Try it |
Look through the data below for the line with "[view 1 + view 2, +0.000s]" and the line with "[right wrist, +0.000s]", then output those two and all lines in between, exactly as written.

Extracted records |
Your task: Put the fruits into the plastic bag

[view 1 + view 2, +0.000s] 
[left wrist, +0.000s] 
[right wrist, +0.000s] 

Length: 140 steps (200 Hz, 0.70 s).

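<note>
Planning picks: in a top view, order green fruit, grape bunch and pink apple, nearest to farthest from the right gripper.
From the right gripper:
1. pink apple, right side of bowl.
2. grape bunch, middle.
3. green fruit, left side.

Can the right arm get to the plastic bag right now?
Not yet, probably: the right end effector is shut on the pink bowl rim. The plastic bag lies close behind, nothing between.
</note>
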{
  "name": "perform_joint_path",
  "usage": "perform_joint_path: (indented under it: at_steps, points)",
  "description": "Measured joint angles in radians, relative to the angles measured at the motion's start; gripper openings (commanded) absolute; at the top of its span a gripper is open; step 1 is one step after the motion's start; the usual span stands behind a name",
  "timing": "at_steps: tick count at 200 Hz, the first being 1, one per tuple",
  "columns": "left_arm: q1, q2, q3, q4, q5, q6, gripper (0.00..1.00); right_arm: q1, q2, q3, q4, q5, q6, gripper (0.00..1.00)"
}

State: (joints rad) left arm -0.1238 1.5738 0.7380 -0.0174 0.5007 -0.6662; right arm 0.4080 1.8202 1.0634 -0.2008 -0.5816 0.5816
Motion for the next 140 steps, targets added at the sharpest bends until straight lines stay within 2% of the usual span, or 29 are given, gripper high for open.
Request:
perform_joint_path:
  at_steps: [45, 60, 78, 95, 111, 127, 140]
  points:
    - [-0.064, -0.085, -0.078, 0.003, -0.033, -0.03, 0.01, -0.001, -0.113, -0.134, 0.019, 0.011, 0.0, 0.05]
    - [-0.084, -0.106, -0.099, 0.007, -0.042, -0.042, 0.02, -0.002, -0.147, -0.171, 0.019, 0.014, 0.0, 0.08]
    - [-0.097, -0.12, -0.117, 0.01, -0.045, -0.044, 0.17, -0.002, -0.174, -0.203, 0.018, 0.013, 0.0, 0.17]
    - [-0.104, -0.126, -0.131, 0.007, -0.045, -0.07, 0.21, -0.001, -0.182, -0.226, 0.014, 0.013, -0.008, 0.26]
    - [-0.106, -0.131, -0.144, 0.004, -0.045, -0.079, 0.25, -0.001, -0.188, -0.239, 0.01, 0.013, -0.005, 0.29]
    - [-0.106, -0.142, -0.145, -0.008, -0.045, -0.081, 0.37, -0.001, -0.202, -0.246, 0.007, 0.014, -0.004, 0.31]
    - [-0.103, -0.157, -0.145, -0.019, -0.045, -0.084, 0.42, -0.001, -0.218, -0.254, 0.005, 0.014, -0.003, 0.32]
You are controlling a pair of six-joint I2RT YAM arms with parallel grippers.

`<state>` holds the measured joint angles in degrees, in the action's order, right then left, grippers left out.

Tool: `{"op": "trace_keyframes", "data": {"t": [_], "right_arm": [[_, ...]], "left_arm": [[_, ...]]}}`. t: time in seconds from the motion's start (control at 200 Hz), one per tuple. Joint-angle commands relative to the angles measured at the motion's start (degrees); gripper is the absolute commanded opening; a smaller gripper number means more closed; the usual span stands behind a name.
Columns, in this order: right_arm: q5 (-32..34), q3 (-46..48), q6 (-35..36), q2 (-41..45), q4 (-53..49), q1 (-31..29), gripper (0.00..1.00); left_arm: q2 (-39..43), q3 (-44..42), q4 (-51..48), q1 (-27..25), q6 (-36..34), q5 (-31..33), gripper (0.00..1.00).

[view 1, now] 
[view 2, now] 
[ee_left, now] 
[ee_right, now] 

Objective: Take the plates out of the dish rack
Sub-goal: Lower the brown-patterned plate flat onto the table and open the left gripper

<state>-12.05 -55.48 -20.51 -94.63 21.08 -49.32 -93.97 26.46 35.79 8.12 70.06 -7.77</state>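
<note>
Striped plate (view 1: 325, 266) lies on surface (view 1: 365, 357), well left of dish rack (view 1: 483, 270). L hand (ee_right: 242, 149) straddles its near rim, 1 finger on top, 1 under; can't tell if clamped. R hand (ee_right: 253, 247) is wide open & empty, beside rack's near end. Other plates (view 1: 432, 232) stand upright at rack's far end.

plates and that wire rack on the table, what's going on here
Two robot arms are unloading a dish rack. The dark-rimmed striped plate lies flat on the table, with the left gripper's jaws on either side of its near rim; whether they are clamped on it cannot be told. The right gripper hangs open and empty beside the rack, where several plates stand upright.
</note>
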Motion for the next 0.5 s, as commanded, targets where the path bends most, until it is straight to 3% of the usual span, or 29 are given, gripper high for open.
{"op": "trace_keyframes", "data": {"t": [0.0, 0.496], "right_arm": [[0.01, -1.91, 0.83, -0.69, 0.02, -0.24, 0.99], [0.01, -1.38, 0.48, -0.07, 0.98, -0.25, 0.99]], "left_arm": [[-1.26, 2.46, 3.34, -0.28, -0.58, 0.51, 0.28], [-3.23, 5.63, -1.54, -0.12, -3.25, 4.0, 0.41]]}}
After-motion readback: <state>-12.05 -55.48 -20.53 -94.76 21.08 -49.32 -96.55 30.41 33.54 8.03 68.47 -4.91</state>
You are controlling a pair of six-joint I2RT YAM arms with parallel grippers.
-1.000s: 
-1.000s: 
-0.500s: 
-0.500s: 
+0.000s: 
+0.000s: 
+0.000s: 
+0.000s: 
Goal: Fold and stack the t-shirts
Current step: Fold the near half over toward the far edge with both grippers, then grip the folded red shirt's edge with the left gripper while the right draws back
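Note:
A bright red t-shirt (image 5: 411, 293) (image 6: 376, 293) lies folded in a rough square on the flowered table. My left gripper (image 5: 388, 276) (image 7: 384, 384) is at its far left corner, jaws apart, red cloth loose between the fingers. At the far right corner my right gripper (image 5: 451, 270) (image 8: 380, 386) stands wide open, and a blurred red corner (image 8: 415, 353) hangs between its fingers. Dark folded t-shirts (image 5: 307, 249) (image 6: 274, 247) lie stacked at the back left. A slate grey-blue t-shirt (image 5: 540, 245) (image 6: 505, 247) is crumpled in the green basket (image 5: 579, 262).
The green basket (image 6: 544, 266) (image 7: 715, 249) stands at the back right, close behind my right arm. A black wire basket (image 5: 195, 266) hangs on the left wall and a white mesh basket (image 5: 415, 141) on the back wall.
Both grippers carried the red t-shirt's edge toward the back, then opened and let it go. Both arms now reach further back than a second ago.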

Response to this exercise |
[view 1 + view 2, +0.000s] 
[left wrist, +0.000s] 
[right wrist, +0.000s] 

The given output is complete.